On Sunday, speaking on ABC television’s “Insiders” program, Rudd claimed that “indications point to the use of chemical weapons and indications point to their likely use by the regime” in a way that was “just horrendous beyond description.” He nevertheless cautioned against a rush to judgment. He pointedly observed: “We’re all very reminiscent of when previous Australian governments and other governments went into armed conflict in Iraq based on, frankly, something that was entirely incorrect.”

Rudd’s reference to the illegal US invasion of Iraq, which the Labor Party supported at the time, reflects fears in Australian ruling circles that a US-led war against Syria based on lies about weapons of mass destruction will provoke popular opposition. As in the US, there is widespread anti-war sentiment after more than a decade of Australian military involvement in US neo-colonial operations in Afghanistan and Iraq aimed at securing American domination in the Middle East and Central Asia.

Having been briefed by Obama this morning, Rudd has now taken his cue from Kerry’s belligerent speech yesterday and adopted a far more strident tone. A brief White House statement declared that Obama and Rudd had expressed their “grave concern” about the reported use of chemical weapons by the Assad regime and “agreed to continue to consult closely.”

The Rudd government will support any US military aggression, just as the Labor Party has backed every US military operation over the past decade, from Iraq and Afghanistan to Libya. When foreign minister in 2011, Rudd was in the forefront of campaigning for air strikes and the imposition of a “no-fly zone” in Libya, as part of NATO’s regime-change operation to oust Libyan leader Muammar Gaddafi.

Likewise, current Foreign Minister Bob Carr has been particularly bellicose in his rhetoric against the Syrian regime. Last October, he expressed concerns that the Syrian army had proven effective in combatting US-backed opposition militias. Carr then suggested: “Perhaps an assassination, combined with a major defection taking a large part of the military, is what is required to get, one, a ceasefire, and, two, political negotiations.”

Australia plays a key role for the Obama administration as the US prepares to attack Syria. As Rudd emphasised today, Australia is due to temporarily take over the presidency of the UN Security Council on Sunday.

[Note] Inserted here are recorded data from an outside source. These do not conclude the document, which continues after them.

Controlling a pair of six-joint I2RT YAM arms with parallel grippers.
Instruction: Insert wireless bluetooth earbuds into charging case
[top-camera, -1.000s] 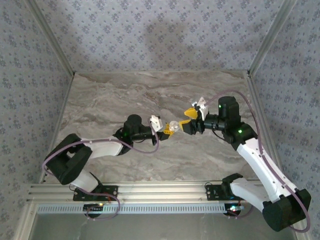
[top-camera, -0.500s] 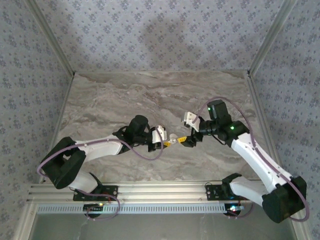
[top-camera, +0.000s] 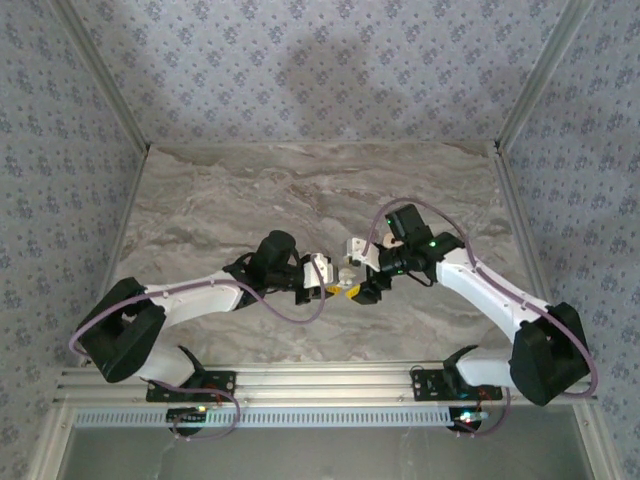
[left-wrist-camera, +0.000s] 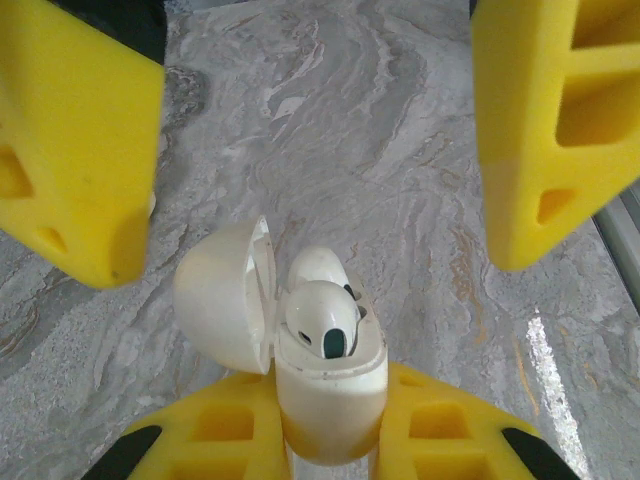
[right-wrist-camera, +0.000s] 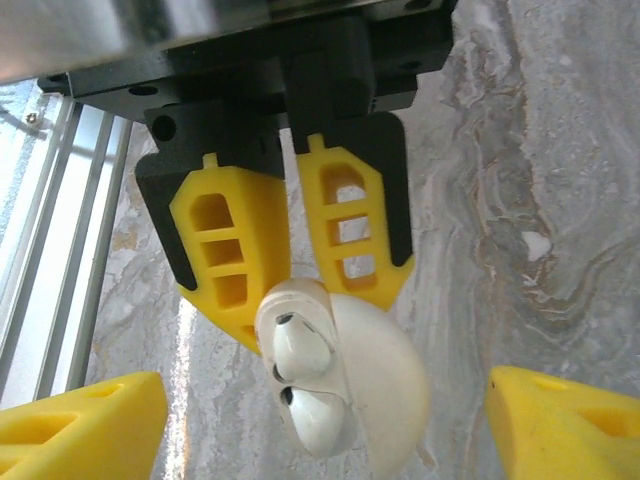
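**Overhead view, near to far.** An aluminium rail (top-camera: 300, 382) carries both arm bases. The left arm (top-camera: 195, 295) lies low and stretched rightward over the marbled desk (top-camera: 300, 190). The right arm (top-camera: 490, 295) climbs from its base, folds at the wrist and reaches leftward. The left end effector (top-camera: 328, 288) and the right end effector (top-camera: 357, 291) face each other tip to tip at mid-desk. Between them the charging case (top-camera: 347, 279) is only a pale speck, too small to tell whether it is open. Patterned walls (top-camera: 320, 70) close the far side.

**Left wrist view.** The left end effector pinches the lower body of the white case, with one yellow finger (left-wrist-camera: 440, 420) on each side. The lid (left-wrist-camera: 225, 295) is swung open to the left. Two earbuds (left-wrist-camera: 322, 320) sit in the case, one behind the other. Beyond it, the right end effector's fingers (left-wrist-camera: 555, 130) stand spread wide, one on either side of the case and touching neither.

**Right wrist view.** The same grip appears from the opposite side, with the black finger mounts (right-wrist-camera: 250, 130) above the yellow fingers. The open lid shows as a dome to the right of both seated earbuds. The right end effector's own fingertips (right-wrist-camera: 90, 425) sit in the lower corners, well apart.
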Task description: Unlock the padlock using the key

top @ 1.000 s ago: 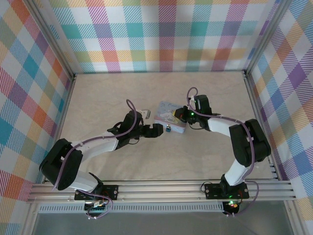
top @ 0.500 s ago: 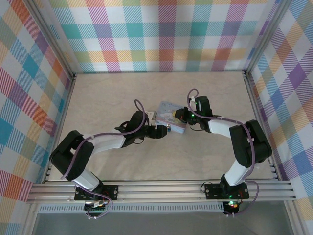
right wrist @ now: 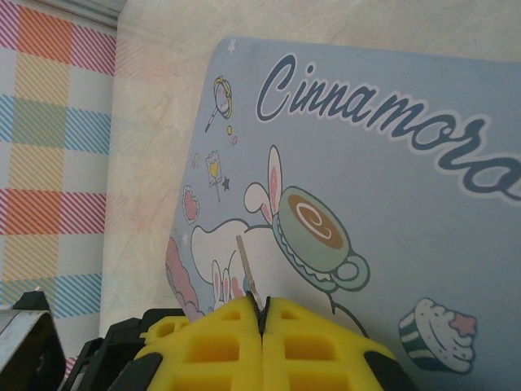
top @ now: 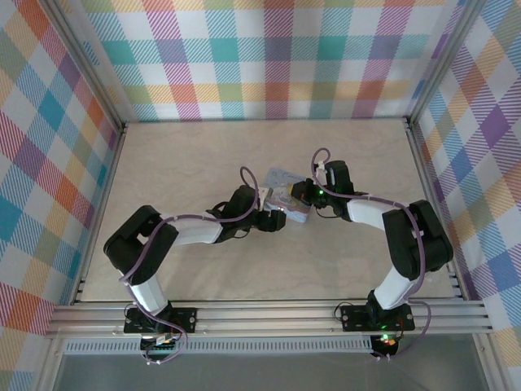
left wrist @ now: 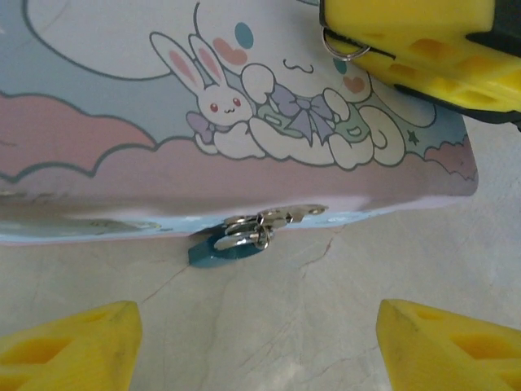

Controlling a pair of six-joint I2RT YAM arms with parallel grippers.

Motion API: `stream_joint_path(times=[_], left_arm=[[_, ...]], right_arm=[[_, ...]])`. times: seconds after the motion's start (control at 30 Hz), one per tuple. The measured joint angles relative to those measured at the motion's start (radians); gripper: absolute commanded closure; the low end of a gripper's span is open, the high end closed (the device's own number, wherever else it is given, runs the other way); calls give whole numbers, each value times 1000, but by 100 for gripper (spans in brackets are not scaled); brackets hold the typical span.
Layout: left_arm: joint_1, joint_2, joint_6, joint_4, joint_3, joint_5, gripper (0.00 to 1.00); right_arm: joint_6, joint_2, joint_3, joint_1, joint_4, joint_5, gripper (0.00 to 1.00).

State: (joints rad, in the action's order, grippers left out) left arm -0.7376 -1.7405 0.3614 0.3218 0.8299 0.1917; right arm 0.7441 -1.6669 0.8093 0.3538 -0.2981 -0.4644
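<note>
The padlock (left wrist: 216, 252), a tiny teal body with a silver shackle, hangs on the hasp at the front edge of the cartoon-printed tin (left wrist: 244, 106) and rests on the table. My left gripper (left wrist: 256, 346) is open, its yellow fingertips (left wrist: 65, 346) wide apart just short of the padlock and touching nothing. Over the tin lid (right wrist: 383, 179), my right gripper (right wrist: 262, 308) is shut on the key (right wrist: 247, 267), whose thin silver blade sticks out past the tips. From above, the left gripper (top: 277, 217) and right gripper (top: 298, 194) flank the tin (top: 277, 179).
The pale marbled table (top: 187, 155) is ringed by plaid walls with aluminium rails. Both arms meet at the tin near the table's middle. The right gripper's yellow fingers (left wrist: 415, 37) hang over the tin's far right corner, with a small silver ring (left wrist: 346, 50) at their edge.
My left arm has reached further right, bringing its gripper up to the tin's front edge and the padlock. The right gripper stays over the lid with the key.
</note>
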Motion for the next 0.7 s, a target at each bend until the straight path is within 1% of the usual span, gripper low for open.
stream_joint_path(times=[0.4, 0.7], left_arm=[[0, -97, -37, 50, 20, -1, 34], [-1, -131, -40, 60, 51, 8, 40]], right_arm=[[-4, 2, 0, 0, 3, 0, 100], [-4, 2, 0, 0, 3, 0, 100]])
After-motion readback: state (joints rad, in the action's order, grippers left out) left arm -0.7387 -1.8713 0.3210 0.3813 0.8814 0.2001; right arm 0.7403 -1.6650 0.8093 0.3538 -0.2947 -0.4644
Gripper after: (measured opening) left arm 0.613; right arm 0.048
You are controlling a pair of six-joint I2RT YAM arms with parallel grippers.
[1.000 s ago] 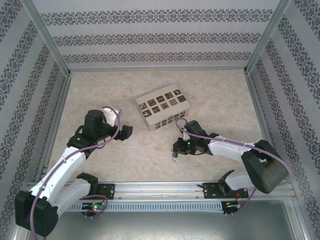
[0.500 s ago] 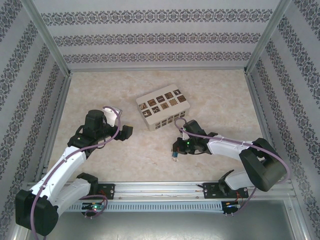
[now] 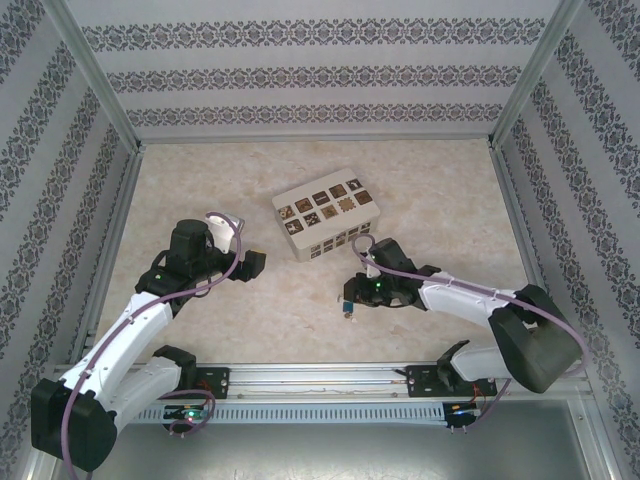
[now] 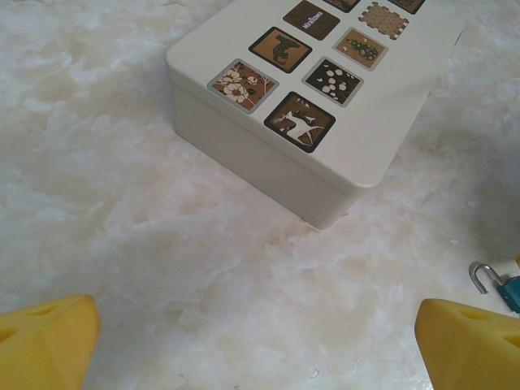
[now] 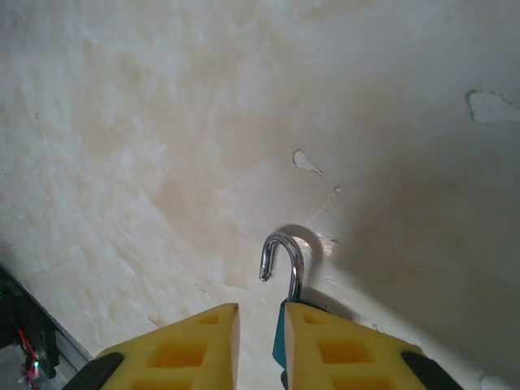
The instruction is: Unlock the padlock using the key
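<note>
The tiny teal padlock (image 5: 280, 337) lies between my right gripper's (image 5: 262, 345) yellow fingers, its body against the inner face of the right finger (image 5: 341, 353). A strip of table shows between it and the left finger. Its silver shackle (image 5: 282, 258) sticks out ahead with one end free. From the top view the padlock (image 3: 346, 306) sits at the right gripper's (image 3: 352, 300) tip, in front of the white box. It also appears at the right edge of the left wrist view, padlock (image 4: 497, 283). My left gripper (image 4: 260, 349) is wide open over bare table. I cannot make out the key.
The white box with brown patterned squares (image 3: 328, 222) stands mid-table, just beyond both grippers, and its near corner (image 4: 325, 215) is close ahead of the left gripper. Patterned walls and metal posts (image 3: 95, 85) enclose the marble-look table (image 3: 440, 190).
My right gripper has shifted slightly left and away from the table's near edge, and the padlock has moved with it. The left arm has stayed still.
</note>
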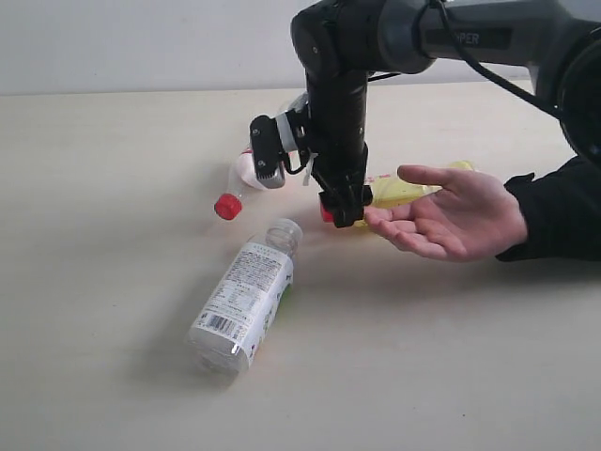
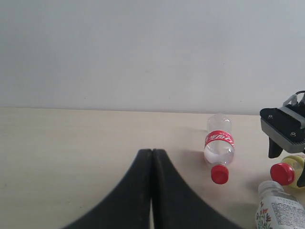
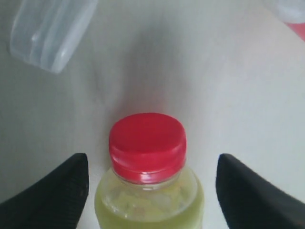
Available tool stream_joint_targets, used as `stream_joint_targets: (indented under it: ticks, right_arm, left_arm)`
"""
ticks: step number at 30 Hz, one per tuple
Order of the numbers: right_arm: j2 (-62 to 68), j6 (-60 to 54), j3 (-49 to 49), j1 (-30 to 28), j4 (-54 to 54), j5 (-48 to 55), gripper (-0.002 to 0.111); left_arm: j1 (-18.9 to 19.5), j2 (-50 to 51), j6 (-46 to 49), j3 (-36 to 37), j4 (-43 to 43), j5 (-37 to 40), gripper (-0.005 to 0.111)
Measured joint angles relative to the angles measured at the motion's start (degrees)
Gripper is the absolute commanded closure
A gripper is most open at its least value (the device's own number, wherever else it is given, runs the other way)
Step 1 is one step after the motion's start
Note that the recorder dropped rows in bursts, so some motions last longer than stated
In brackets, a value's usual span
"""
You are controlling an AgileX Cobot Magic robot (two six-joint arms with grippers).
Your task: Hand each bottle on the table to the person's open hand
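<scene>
The yellow bottle (image 1: 406,192) lies on the table (image 1: 113,169) beside the person's open hand (image 1: 455,218), its red cap (image 3: 147,140) pointing away from the hand. My right gripper (image 1: 344,214) is open and lowered over it, with one finger (image 3: 57,186) on each side of its neck. The clear bottle with red label and cap (image 1: 239,180) lies just behind. A clear white-labelled bottle with a leaf mark (image 1: 244,296) lies nearer the front. My left gripper (image 2: 152,155) is shut and empty, low over the table, apart from the bottles. A fourth bottle is not clearly seen.
The person's dark sleeve (image 1: 559,211) rests at the right edge of the table. My right arm (image 1: 338,103) stands over the bottles at the middle. A pale wall (image 2: 143,52) runs behind the table.
</scene>
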Motion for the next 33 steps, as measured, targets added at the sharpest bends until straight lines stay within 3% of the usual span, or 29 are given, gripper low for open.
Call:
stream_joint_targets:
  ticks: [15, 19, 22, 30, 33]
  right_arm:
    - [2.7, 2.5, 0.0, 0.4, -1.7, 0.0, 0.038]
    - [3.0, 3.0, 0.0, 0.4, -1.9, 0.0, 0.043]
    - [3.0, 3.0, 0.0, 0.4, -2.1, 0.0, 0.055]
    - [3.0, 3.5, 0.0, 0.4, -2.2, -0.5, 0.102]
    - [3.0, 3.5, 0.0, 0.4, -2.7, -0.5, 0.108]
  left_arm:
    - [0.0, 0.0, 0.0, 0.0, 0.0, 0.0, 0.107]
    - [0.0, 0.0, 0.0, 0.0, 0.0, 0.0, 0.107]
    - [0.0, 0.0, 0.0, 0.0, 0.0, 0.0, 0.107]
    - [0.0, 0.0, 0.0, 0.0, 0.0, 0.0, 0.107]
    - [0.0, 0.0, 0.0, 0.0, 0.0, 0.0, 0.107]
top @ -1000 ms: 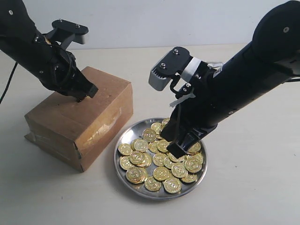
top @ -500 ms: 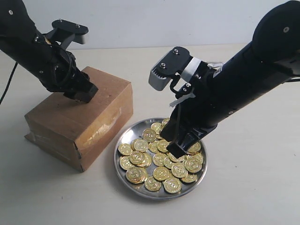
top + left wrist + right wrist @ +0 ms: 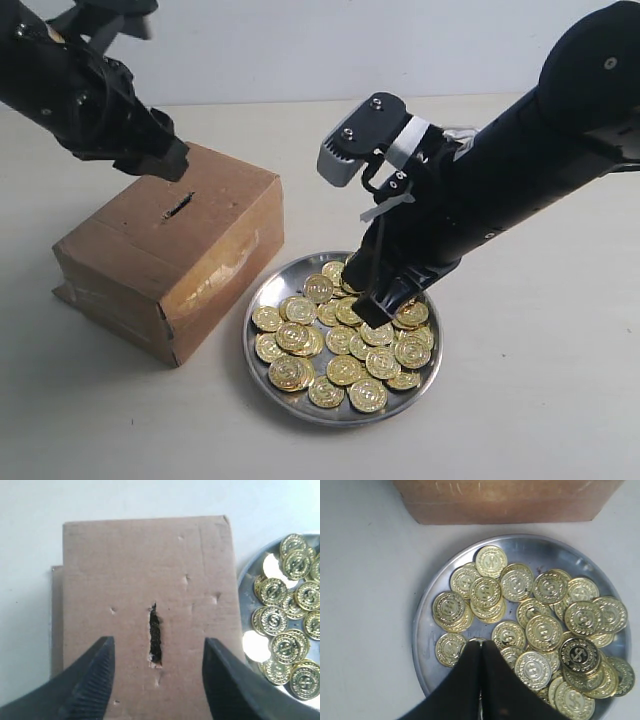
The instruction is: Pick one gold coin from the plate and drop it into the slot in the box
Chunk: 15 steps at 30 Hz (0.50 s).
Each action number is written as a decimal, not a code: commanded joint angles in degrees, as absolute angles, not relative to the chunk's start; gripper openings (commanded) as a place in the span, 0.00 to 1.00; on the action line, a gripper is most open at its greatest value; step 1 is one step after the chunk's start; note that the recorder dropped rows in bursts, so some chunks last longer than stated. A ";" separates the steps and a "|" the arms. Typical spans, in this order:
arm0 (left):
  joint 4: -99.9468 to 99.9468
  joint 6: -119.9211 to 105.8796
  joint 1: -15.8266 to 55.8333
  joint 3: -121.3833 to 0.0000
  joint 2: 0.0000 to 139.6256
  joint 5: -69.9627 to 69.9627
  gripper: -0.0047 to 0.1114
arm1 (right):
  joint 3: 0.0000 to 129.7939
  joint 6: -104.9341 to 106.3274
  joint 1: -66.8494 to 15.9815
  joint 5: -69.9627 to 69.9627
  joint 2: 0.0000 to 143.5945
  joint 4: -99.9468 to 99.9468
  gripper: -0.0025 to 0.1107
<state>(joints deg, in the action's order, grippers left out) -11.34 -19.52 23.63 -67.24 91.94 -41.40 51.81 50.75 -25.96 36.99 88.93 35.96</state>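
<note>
The brown cardboard box (image 3: 170, 262) stands at the left with its dark slot (image 3: 178, 208) uncovered. In the left wrist view the slot (image 3: 155, 640) lies on the box top (image 3: 125, 570). My left gripper (image 3: 157, 641) hangs above it, open and empty; in the exterior view it (image 3: 165, 158) is over the box's far edge. The silver plate (image 3: 262, 362) holds several gold coins (image 3: 292, 372). My right gripper (image 3: 480, 644) is shut over the plate (image 3: 427, 625), with a thin gold coin edge glinting between its fingertips; in the exterior view it (image 3: 373, 312) hovers just above the coins.
The box and plate stand close together on a pale tabletop (image 3: 520, 420). A white wall runs along the back. The right arm's black body (image 3: 500, 180) slants over the plate's far right side.
My left gripper has opened and lifted up and back off the box top, which uncovers the slot. My right gripper has stayed shut and risen slightly above the coins.
</note>
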 commanded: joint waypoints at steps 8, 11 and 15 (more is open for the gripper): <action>-11.23 -19.06 24.07 -67.51 75.96 -42.32 0.49 | 51.84 50.93 -26.00 34.86 88.89 36.09 0.02; -11.23 -19.06 24.07 -67.51 70.89 -43.48 0.49 | 51.84 50.93 -26.00 34.86 88.89 36.09 0.02; -11.23 -19.06 24.07 -67.51 64.35 -44.88 0.49 | 51.84 50.93 -26.00 34.86 88.89 36.09 0.02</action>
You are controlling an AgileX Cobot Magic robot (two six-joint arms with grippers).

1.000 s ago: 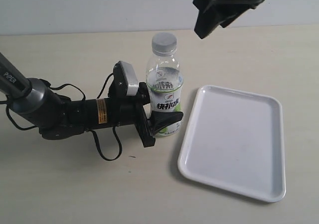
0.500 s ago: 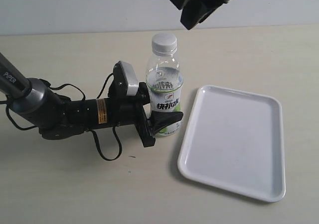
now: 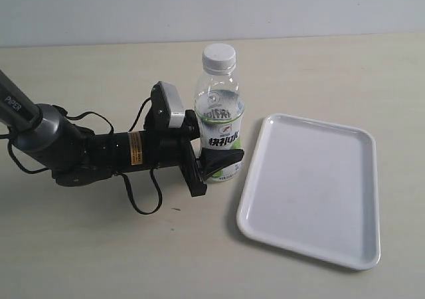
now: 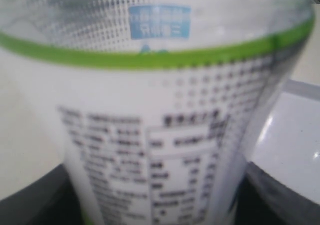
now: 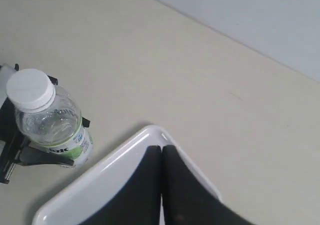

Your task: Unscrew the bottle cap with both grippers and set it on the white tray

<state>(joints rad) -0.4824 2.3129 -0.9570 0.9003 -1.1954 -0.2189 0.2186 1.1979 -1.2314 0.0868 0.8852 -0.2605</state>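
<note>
On the beige tabletop (image 3: pixel 99 246), the white tray (image 3: pixel 312 186) is laid flat at the right of the exterior view; the left arm (image 3: pixel 66 149), black with a yellow label and loose cables, is stretched low across the table from the left; the left gripper (image 3: pixel 211 154) is clamped around the lower label of the bottle (image 3: pixel 219 106), whose print fills the left wrist view; the bottle is held upright, just beside the tray's left edge; the right gripper (image 5: pixel 161 185) is seen raised over a tray corner, its fingers pressed flat together, well apart from the bottle; the bottle cap (image 3: pixel 218 58), white and ribbed, is seated on the bottle's neck, untouched.
</note>
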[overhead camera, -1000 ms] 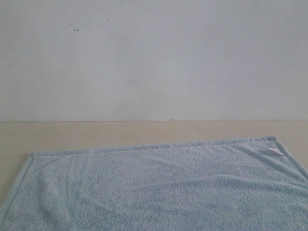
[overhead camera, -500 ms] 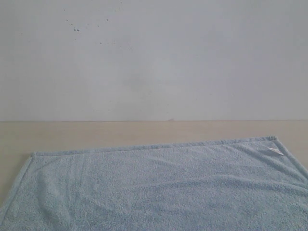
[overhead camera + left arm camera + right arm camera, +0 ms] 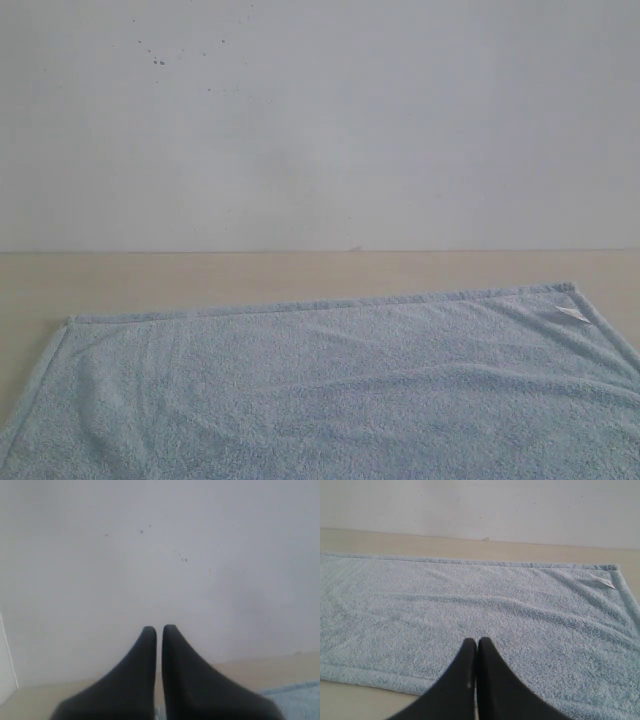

As such, the Australian diplomats will be in a position to frame the debate and to put pressure on China and Russia to accede to US demands for a diplomatic fig leaf for military action against Syria.

Bases such as Pine Gap in central Australia are essential to the US military’s communications, spying and targetting across wide areas of the globe, from East Asia to the Middle East. It was recently revealed that Pine Gap provides targetting information for the Obama administration’s illegal drone assassinations in Afghanistan, Pakistan, Yemen and other countries.

A syndicated News Limited article reported last week: “Australian military officers are working alongside the US military in the Pentagon to help draw up war plans for an American-led intervention” in Syria. “Planning sessions involving Australians are underway to brief the [Obama] administration on options,” a source declared.

The Australian media and political establishment as a whole is lining up behind the US preparations for war against Syria. The opposition Coalition has given bipartisan support for Rudd’s stance. Under the protocols for the election period, senior opposition members also received an intelligence briefing on Syria. Liberal Party leader Tony Abbott denounced the “terrible things” taking place in Syria, and declared that it was “entirely appropriate” for the prime minister to suspend his election campaign to be briefed.

The various pseudo-left organisations, such as Socialist Alliance and Socialist Alternative, have already lined up in support of the US-backed anti-Assad militias in Syria. Socialist Alternative member Corey Oakley last year dismissed “knee-jerk anti-imperialism” as a thing of the past, asserting that an emphasis on the “imperialist threat” to Syria was “profoundly mistaken.” (See: “Australian pseudo-left backs imperialist intervention in Syria”). In lining up behind the US regime-change operation against Assad, the pseudo-left organisations are politically responsible for helping to create the conditions for the US to attack Syria.